Each line must appear in the answer exactly as it does in the data.

Recorded information ::
⟨

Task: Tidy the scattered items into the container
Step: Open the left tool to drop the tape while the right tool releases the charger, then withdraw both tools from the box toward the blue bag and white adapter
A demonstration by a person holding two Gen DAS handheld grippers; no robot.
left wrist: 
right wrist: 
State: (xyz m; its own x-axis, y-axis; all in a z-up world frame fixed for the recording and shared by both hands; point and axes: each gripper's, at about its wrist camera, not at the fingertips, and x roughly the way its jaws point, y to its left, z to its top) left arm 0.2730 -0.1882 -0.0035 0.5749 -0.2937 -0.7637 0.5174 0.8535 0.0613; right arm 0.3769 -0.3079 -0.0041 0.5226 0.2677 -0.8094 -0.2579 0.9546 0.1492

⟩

Task result ::
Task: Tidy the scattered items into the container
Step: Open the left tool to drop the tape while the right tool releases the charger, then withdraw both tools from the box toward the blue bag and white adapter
A demonstration by a person holding two Gen DAS handheld grippers; no robot.
left wrist: 
right wrist: 
State: (xyz m; its own x-axis, y-axis; all in a z-up world frame fixed for the recording and shared by both hands; point and axes: each gripper's, at about its wrist camera, not at the fingertips, and x roughly the way its jaws point, y to its left, z to its top) left arm 0.2730 -0.1882 -0.0035 0.5749 -0.2937 -0.7637 0.5174 0.8535 0.0613; right arm 0.3769 -0.3079 -0.0041 0.5226 0.2677 -0.8094 -0.2579 0.9546 0.1492

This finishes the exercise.